Я снова невольно сжал кулаки:
- Холмс, вы всё-таки выбирайте выражения, не то…
Но тут он вдруг схватил меня за плечи и яростно встряхнул:
- Да очнитесь же вы, доктор! Я говорю вам о том, о чём в жизни бы не сказал, а у вас опять одни пристойности и видимости на уме! Ваша жена обратилась к специалисту в Лондоне, когда забеременела. И это уже было опрометчиво. То есть, конечно, не опрометчиво – я неправильно употребил это слово. Это было – рок. Потому что некто понял, что ему идёт в руки хороший шанс. Я думаю, смерть плода была вызвана действиями того врача. Он готовил сцену по наущению своих хозяев, чтобы запутать Мэри и вас. Тогда у неё ещё не было туберкулёза, не было диагностировано его, во всяком случае, - Холмс без ошибки употребил медицинский термин и снова встряхнул меня за плечи, словно ватную куклу. – Он мог строить планы надолго вперёд. Чахотка вмешалась, и смерть стала неотвратима, может быть, только это помешало ему погубить окончательно и Мэри и вас, а суть была – погубить меня. Не физически – это неинтересно. Он тоже игрок, тоже играет со мной. И переигрывает, кругом переигрывает. Он ведёт меня, как крупную рыбу вываживают на крючке, пока рыба не утомится, и тогда колотушкой её – и в подсачек. И можно жарить. Налейте мне ещё, Уотсон – у меня слова с языка не идут, пока я не сделаю ещё пару глотков.

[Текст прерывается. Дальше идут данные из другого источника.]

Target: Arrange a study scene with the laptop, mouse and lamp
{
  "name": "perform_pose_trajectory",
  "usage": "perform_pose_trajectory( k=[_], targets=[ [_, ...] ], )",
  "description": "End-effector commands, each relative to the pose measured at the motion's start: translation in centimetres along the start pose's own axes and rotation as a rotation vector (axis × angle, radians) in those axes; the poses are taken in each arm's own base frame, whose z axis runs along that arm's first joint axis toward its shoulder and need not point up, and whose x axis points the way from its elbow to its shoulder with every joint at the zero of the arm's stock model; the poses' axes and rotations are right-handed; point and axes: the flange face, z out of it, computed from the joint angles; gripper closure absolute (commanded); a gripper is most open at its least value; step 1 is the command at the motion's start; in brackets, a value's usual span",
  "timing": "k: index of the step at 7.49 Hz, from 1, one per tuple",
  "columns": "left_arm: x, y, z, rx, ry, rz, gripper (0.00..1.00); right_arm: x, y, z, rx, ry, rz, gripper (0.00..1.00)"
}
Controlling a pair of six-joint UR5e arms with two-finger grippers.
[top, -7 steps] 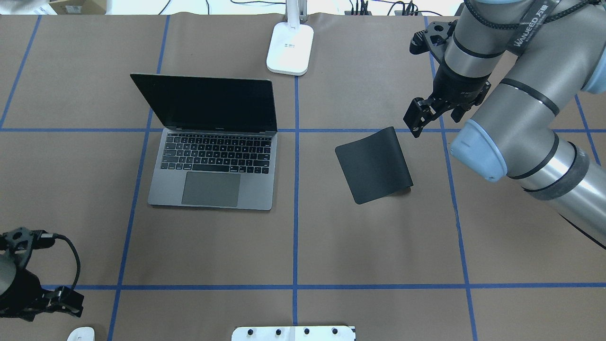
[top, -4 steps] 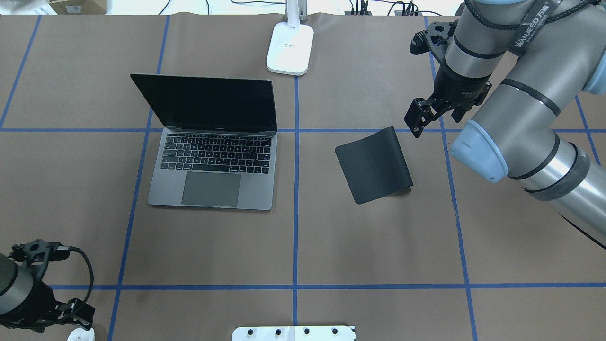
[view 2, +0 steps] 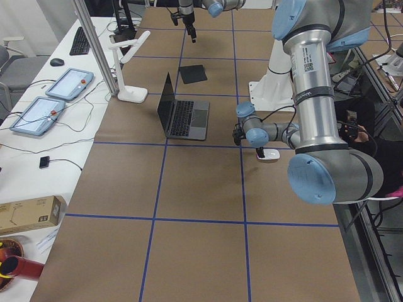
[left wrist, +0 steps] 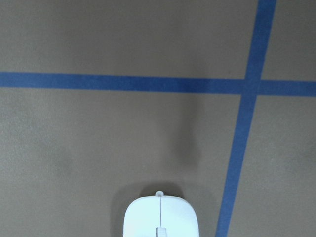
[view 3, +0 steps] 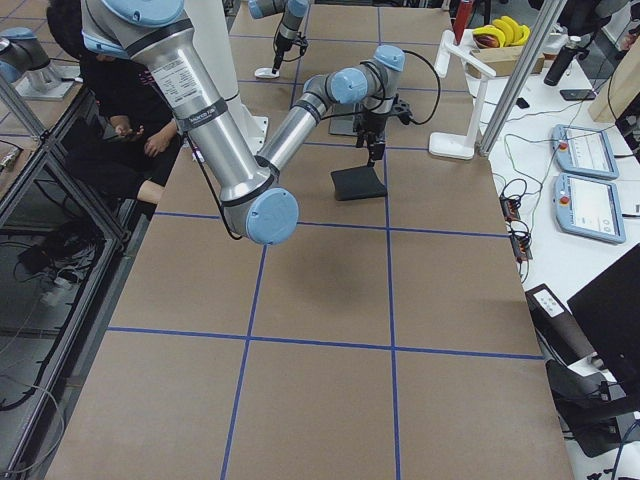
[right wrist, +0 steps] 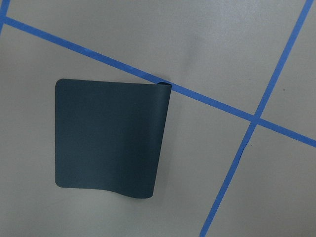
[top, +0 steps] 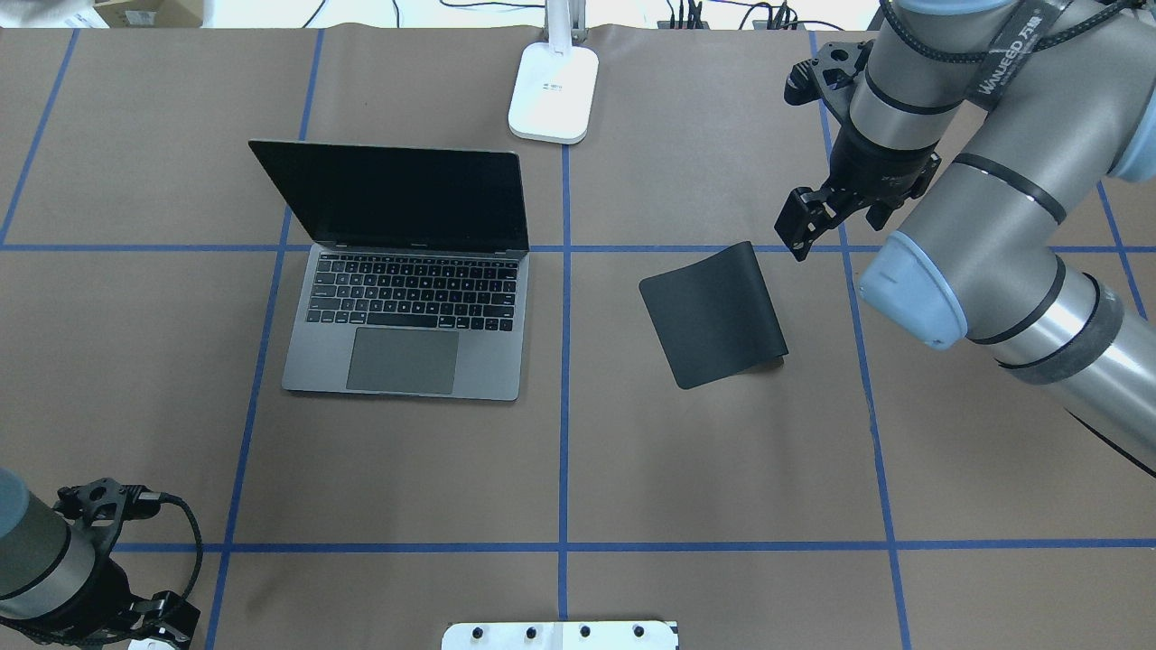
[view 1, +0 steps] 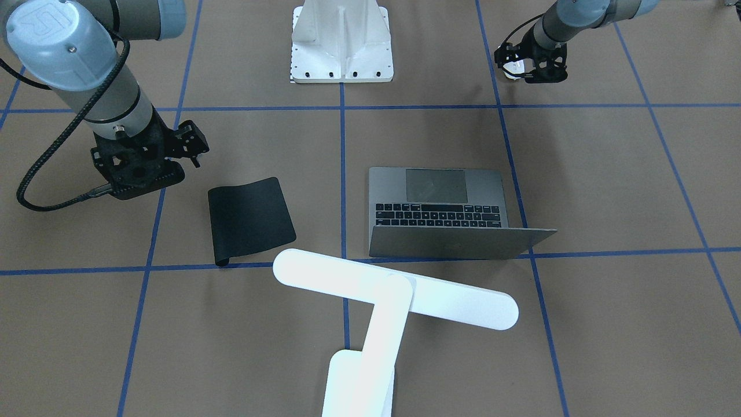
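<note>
The open dark-grey laptop [top: 406,307] sits left of centre, screen up; it also shows in the front view [view 1: 446,202]. The white lamp [view 1: 393,286] stands behind it, its base [top: 554,90] at the far edge. The white mouse [left wrist: 160,217] lies at the near left corner, also seen in the front view [view 1: 512,72]. My left gripper [top: 153,623] hangs low right over the mouse and looks open; its fingers do not show in the wrist view. My right gripper [top: 831,226] is open and empty, just beyond the far right corner of the black mouse pad [top: 713,316].
The mouse pad [right wrist: 111,138] lies right of the laptop with one edge curled up. The white ribbed pedestal [top: 560,635] stands at the near middle edge. Blue tape lines grid the brown table [top: 560,469].
My left arm has moved toward the near edge and now covers most of the mouse in the overhead view. The right gripper has hardly moved.
</note>
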Motion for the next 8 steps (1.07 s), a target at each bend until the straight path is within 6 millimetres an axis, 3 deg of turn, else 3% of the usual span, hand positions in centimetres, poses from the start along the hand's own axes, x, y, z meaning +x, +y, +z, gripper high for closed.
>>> perform_pose_trajectory(
  k=[1,8],
  targets=[
    [0.5,1.0,0.9,-0.033,-0.008,0.007,0.03,-0.3,0.0,0.1,0.000,0.000,-0.006,0.00],
    [0.5,1.3,1.7,-0.088,-0.005,0.022,0.06,-1.6,0.1,0.8,-0.002,0.022,-0.028,0.00]
  ],
)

Я безропотно налил, слегка оробевший, потому что никогда не видел прежде Холмса в таком состоянии, и он выпил в один глоток.

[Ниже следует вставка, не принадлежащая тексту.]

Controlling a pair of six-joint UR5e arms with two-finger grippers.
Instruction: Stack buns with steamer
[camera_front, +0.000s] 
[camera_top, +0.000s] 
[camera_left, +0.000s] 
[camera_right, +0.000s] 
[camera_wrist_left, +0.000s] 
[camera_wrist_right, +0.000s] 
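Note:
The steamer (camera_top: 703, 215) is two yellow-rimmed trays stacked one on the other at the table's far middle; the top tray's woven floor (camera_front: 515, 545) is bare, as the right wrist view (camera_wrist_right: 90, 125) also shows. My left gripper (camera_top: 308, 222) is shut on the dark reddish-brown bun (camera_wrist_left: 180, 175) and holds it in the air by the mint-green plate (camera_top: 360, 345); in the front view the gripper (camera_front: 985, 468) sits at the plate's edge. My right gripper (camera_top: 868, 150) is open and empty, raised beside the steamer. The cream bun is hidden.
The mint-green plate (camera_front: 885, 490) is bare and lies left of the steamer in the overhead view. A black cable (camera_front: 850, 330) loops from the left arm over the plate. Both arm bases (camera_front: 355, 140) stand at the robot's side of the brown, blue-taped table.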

- Я заподозрил Мэри, которую любил, которую люблю, в связи с этими людьми. Дело – есть дело. Вы знаете, какой я холодный, бесстрастный, бесчеловечный сукин сын, не правда ли, Уотсон?
- Неправда. Вы можете порой казаться таким, но лишь тому, кто вас не знает.

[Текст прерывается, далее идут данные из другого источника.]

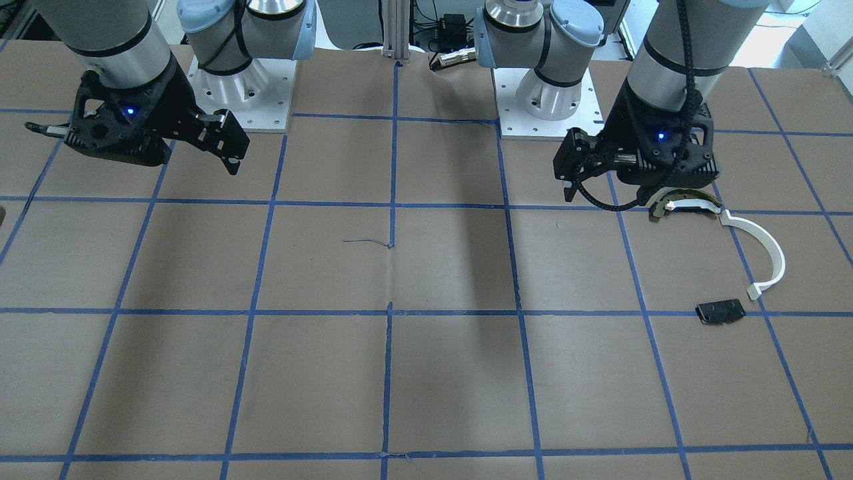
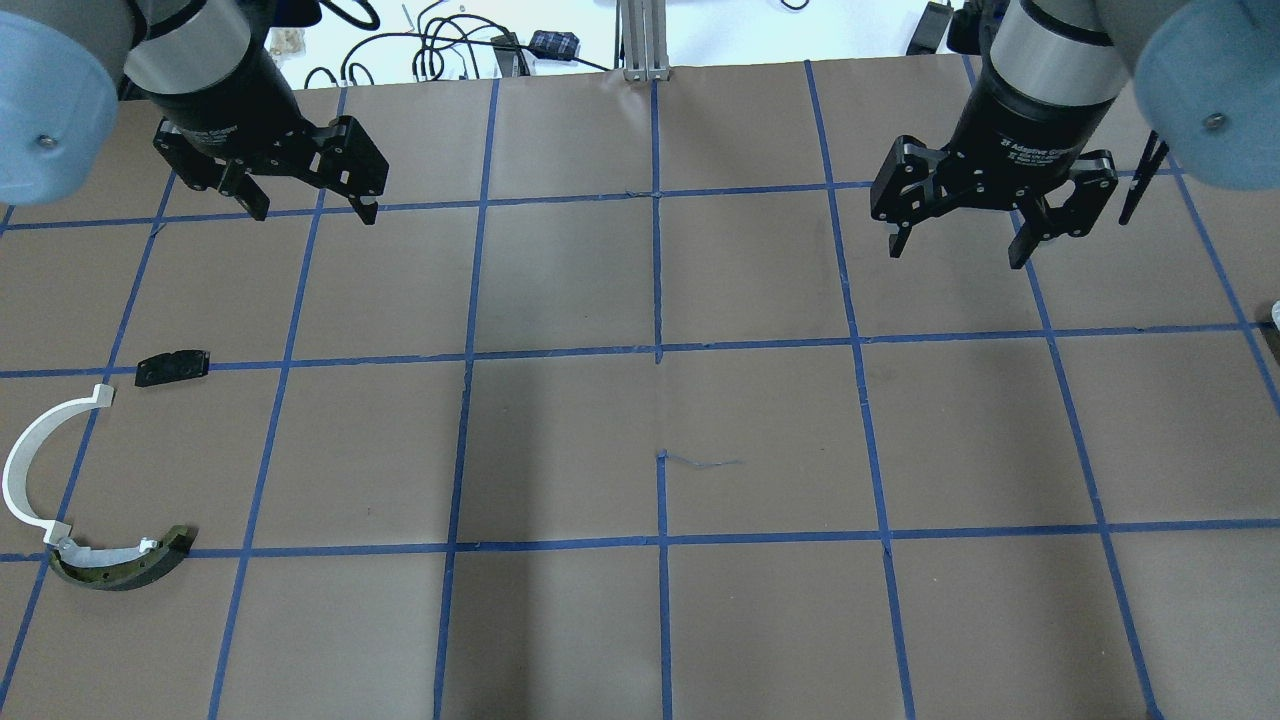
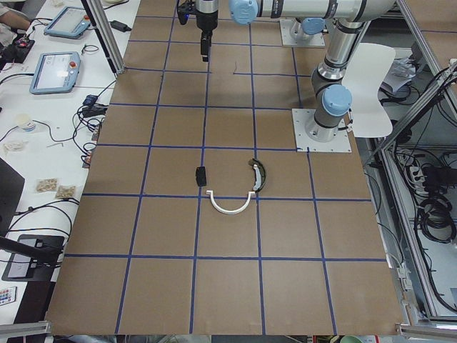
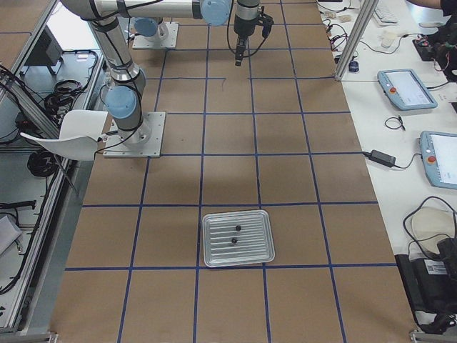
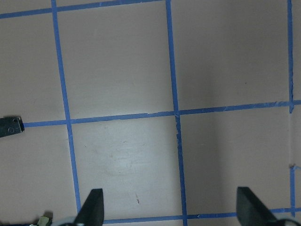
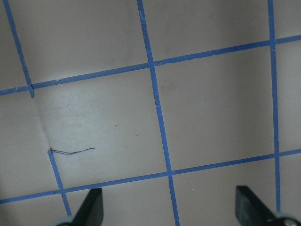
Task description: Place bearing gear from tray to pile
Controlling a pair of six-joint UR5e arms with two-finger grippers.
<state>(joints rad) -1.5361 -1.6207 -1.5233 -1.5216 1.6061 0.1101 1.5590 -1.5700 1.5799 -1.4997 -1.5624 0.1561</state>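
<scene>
The tray (image 4: 238,238) shows only in the exterior right view, a metal tray near the table's right end. Two small dark parts (image 4: 238,228) lie in it; I cannot tell which is the bearing gear. The pile lies at the left end: a white curved strip (image 2: 30,470), a dark-and-tan arched piece (image 2: 120,570) and a flat black plate (image 2: 172,367). My left gripper (image 2: 310,210) is open and empty, held above the table beyond the black plate. My right gripper (image 2: 955,255) is open and empty, high over the table's right half, far from the tray.
The brown table top (image 2: 660,420) carries a grid of blue tape lines. The arm bases (image 1: 240,87) stand at the table's back edge. Cables and tablets (image 3: 53,71) lie on a side bench beyond the front edge.
</scene>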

Он отрывисто засмеялся, вдруг ухватил меня за шею и, притянув к себе и понизив голос, проговорил:
- Мой добрый доверчивый друг! Я начал ухаживать за Мэри ради её секретов – надеялся нащупать нити, которые связывали её с теми преступниками. Надеялся, что в минуту слабости она проговорится. Вот – то, за что мне по-настоящему стыдно. Я врал ей. Хуже того, я врал себе. Я любил Мэри, а вёл себя с ней, как подлый шпион. И с вами, Уотсон, тоже. Но, кажется, она знает куда меньше, чем я думал – несчастная, слепая, обманутая и теми, и этими. Я думал, моя рана – почти смертельная – хоть немного смягчит вину, как наказание, но вместо успокоения – страх и постоянное чувство чужого взгляда. И я по-прежнему не знаю имени главаря, а человек, который мог бы помочь мне в этом… - он помотал опущенной головой и снова вскинул на меня глаза. – Я всё-таки узнал его, хотя до конца не хотел поверить. Он – терпит удары кнутом и ест человечину. Это он – сбежавший из тюрьмы Морган. Но кто-то что-то с ним сделал, и я думаю, я неотвязно думаю теперь: кто же эти люди, которые могут сделать такое со своими союзниками. И что они, в таком случае, способны сделать со своими противниками. Я даже расспрашивать боюсь – Аль-Кабано, Морхэрти, Людку. Потому что я не знаю, сколько можно задать вопросов, и какие получить ответы, чтобы утром найти здесь тело любого из них. Или ваше. Или Мэри, – он замолчал и затих, закрыв руками лицо, а я после его рассказа чувствовал себя так, словно мною только что, как тряпкой, повозили по грязному полу.
- Так вы спровоцировали Мэри на измену мне… только ради информации? Не ради чувства, а ради ваших полицейских игр? – никогда прежде я не позволял себе сравнивать Холмса с полицейскими.
Он открыл лицо, посмотрел на меня с необыкновенным изумлением, даже, пожалуй, ошеломлённо, и… засмеялся.